▶ **WHAT NEEDS TO BE DONE**: Go through the material below and count the lines containing the word "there". Give that number by itself.

▶ **SUPPLIED MATERIAL**:
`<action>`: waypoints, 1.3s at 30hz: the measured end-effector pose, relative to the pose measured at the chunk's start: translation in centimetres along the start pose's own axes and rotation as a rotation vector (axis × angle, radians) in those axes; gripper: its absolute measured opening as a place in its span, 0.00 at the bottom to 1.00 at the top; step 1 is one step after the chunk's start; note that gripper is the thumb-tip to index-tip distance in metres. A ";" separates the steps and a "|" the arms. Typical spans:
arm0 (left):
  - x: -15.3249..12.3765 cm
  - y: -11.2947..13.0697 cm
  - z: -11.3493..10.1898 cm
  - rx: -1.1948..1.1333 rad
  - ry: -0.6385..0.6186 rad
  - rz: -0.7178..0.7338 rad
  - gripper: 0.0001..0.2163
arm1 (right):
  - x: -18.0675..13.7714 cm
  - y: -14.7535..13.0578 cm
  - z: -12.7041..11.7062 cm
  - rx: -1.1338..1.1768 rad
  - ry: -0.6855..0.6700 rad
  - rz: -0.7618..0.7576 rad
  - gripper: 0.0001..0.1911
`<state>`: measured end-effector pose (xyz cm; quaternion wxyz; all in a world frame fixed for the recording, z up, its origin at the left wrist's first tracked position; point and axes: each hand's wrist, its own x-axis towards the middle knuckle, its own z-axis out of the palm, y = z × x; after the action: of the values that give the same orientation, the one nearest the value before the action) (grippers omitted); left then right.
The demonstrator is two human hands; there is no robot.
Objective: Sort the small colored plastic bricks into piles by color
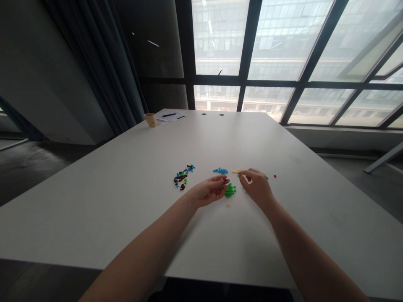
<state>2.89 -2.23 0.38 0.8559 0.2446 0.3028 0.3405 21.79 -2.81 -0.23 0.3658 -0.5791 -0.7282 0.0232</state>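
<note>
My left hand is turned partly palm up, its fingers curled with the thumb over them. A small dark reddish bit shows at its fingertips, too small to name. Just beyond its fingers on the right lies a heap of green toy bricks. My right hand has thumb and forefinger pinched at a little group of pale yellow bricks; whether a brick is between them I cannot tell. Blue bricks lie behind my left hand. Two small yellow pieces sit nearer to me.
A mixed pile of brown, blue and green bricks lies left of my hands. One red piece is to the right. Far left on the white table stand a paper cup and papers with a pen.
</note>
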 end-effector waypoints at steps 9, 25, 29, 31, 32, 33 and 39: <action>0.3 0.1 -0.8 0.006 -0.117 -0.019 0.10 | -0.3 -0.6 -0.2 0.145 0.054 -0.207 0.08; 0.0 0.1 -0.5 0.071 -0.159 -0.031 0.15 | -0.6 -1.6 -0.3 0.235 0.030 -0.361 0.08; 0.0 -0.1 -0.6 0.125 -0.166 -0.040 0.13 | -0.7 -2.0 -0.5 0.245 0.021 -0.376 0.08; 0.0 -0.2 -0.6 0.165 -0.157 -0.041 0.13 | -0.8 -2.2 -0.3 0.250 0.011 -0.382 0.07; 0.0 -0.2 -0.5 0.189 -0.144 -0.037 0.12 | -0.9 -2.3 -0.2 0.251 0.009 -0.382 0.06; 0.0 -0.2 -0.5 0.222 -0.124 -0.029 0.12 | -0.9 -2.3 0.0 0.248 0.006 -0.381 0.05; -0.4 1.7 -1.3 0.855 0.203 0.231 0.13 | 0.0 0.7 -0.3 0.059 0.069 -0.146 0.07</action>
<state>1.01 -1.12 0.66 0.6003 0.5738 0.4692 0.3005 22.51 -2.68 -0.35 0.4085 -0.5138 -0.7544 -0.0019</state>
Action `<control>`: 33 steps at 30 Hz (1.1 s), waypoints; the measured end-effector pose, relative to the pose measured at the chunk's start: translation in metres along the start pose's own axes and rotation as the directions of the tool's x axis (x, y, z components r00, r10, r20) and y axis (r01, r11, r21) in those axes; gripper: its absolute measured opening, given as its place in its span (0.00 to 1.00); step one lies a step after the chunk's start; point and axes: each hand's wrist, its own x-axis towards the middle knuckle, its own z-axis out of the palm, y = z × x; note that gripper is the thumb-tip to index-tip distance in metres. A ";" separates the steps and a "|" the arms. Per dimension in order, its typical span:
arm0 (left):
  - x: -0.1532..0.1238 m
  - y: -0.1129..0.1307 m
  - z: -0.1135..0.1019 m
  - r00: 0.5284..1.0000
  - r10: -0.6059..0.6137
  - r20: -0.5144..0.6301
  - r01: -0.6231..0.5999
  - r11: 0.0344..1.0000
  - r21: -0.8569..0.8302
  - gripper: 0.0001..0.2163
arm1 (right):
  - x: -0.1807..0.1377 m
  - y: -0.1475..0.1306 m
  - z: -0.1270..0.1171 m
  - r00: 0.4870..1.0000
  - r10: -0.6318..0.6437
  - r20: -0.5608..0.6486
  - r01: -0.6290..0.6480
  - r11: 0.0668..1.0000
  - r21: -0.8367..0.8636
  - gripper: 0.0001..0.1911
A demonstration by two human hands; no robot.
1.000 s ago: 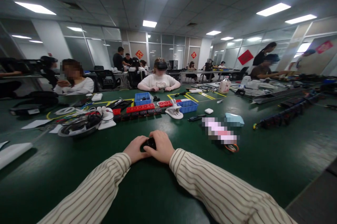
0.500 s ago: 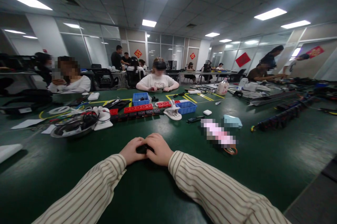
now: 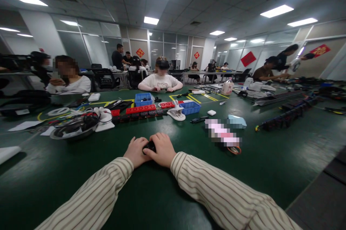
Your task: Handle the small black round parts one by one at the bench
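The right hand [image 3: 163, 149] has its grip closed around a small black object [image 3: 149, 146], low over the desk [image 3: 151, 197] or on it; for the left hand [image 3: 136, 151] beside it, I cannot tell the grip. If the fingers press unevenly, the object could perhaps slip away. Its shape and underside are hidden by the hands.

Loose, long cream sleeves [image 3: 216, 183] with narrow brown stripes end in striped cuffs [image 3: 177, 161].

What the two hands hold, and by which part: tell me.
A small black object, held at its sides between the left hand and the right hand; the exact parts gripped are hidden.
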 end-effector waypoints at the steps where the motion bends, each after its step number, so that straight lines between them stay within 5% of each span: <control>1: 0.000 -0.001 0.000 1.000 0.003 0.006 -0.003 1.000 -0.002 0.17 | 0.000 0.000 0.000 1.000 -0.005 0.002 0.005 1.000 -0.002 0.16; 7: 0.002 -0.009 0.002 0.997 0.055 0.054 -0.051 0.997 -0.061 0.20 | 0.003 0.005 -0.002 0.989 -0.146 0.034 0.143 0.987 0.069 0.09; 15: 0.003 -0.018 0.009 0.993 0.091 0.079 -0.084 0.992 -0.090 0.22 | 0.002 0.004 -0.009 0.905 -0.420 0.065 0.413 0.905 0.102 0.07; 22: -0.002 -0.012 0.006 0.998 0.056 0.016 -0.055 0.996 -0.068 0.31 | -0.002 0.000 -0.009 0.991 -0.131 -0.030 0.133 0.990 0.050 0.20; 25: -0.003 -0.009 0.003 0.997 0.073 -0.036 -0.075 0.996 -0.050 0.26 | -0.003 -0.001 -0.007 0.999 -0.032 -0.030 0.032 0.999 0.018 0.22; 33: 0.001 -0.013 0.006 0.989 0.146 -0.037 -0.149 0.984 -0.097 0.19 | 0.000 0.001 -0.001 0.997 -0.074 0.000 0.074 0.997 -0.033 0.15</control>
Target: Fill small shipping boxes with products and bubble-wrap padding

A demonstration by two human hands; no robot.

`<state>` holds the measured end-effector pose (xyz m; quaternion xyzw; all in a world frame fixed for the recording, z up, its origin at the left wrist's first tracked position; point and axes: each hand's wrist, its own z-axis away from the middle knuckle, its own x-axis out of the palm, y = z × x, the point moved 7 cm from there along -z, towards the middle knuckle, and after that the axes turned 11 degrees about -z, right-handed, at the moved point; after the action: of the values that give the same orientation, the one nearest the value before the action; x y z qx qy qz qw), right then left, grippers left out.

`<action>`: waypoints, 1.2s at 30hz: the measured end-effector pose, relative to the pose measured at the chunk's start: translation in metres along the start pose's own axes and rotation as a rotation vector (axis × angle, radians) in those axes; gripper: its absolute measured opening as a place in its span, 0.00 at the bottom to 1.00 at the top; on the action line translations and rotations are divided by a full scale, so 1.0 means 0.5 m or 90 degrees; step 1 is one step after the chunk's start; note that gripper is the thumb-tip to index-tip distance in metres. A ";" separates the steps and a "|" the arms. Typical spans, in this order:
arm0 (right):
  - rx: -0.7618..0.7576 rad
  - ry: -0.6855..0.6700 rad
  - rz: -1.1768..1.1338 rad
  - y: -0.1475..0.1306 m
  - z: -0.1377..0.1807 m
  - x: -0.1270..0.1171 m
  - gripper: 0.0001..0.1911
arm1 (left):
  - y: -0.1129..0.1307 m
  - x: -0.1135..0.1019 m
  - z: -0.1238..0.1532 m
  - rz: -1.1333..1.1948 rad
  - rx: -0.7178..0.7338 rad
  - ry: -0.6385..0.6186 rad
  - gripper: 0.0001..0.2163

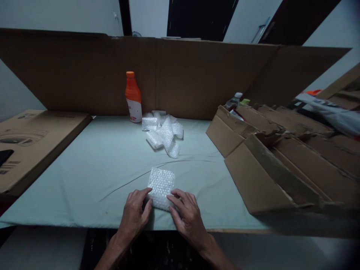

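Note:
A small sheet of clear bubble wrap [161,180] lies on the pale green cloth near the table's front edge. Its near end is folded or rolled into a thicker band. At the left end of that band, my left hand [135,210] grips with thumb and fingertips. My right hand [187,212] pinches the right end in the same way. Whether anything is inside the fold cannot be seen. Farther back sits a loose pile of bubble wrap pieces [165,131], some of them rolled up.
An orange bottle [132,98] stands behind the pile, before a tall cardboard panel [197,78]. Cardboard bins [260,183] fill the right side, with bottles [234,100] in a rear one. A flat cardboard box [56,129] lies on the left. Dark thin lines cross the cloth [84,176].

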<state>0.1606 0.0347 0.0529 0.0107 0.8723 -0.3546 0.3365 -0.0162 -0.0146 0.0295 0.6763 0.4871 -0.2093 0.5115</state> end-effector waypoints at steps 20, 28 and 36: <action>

▶ **ANSWER FOR THIS EXERCISE**: 2